▶ _What is needed_:
Write out, word for word, the part of the listing below that opens with the line containing "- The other" and closes with the line containing "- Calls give", keeping both of those lines and adding no others.

▶ _Provided data_:
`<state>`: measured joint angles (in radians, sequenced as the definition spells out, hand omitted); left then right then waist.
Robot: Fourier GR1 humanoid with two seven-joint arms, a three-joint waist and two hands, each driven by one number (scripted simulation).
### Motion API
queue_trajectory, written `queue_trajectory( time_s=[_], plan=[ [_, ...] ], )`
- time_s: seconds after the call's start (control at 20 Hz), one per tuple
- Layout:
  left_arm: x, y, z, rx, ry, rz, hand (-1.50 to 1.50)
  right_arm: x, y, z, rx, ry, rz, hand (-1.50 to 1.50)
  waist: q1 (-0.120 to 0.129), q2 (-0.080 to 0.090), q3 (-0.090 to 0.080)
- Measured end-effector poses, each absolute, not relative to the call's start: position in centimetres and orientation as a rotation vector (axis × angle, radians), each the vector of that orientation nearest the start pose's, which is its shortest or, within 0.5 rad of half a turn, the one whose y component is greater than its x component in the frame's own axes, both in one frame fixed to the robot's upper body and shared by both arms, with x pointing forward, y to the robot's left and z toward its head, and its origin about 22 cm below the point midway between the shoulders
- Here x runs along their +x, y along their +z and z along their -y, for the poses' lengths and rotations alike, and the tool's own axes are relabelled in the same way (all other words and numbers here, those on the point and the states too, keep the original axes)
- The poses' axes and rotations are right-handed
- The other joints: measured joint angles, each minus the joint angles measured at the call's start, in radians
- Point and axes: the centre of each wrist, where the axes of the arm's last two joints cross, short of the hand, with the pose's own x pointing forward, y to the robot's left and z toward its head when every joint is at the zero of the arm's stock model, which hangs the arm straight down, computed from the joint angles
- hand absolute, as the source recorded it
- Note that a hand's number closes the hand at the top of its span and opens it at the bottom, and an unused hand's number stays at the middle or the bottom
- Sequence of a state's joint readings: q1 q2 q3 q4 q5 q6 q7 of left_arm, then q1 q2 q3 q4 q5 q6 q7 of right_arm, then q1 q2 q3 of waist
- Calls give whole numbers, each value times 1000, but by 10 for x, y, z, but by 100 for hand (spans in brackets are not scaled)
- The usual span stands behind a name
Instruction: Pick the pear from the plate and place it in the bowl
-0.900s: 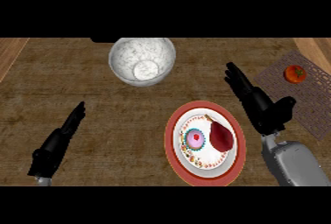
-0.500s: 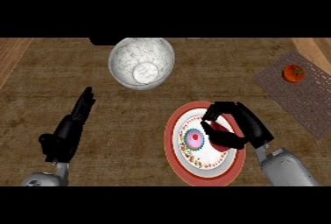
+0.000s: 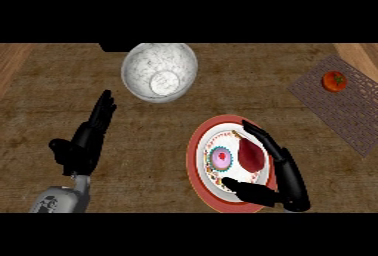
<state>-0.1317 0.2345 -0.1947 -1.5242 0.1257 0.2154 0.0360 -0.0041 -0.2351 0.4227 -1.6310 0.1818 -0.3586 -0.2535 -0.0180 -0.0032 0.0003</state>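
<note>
Right robot hand (image 3: 284, 175) down over the red-rimmed plate (image 3: 198, 165), fingers (image 3: 269, 145) stretched along the far side of the dark red pear (image 3: 252, 156), thumb (image 3: 247, 189) hooked in below it. Cupped around the pear, not closed on it; contact between fingers and fruit hard to make out. Pear lying on the plate's white centre, just beside a round pink-and-blue pattern (image 3: 220, 158). Plate's right rim mostly hidden under the hand, forearm cut off at the lower edge.

Left robot hand (image 3: 85, 142) resting well apart on the brown counter (image 3: 148, 150), fingers straight and pointing up the view, holding nothing. Only a bit of grey forearm (image 3: 63, 200) showing at the bottom.

White marbled bowl (image 3: 159, 71) up near the top, between the two hands, nothing visible inside. Far right, a small red-orange fruit (image 3: 334, 81) on a patterned mat (image 3: 347, 110), mat cut off by the edge. Kind of fruit too small to tell.
</note>
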Motion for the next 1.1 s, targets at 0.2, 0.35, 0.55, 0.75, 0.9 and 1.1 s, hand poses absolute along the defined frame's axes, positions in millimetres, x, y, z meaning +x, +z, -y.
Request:
queue_trajectory(
  time_s=[0.2,0.35,0.55,0.75,0.9,1.1],
  plan=[
    [269,28,-221,80,-102,1591,0,209,32,190,-327,421,1948,-150,6,0,-1],
    [269,27,-220,80,-101,1589,0,207,57,192,-422,457,1898,-150,8,0,-1],
    [269,24,-213,75,-107,1590,0,215,88,196,-467,503,1797,-150,13,1,-2],
    [267,25,-217,68,-114,1591,0,225,104,187,-473,563,1647,-150,20,2,-2],
    [271,29,-213,69,-115,1592,0,233,105,181,-476,619,1531,-150,21,3,-1],
    [276,29,-213,65,-113,1587,0,239,99,183,-480,674,1405,-150,19,3,-1]
  ],
)
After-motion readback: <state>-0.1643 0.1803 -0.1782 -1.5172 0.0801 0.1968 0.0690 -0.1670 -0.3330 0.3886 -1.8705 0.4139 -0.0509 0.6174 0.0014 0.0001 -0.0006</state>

▶ _Task response_:
- The other joints: measured joint angles, each minus the joint angles measured at the call's start, in radians
- Point and axes: the centre of each wrist, where the axes of the arm's last two joints cross, short of the hand, with the pose's own x pointing forward, y to the robot's left and z toward its head when every joint is at the zero of the arm's stock model, which hangs the arm straight down, computed from the joint angles
- hand absolute, as the source recorded it
- Note that a hand's number closes the hand at the top of its span and opens it at the bottom, and an unused hand's number stays at the middle or the bottom
- Sequence of a state's joint readings: q1 q2 q3 q4 q5 q6 q7 of left_arm, then q1 q2 q3 q4 q5 q6 q7 of right_arm, then q1 q2 q3 of waist
- Calls give whole numbers, each value times 1000, but by 10 for x, y, z, but by 100 for hand (spans in brackets are not scaled)

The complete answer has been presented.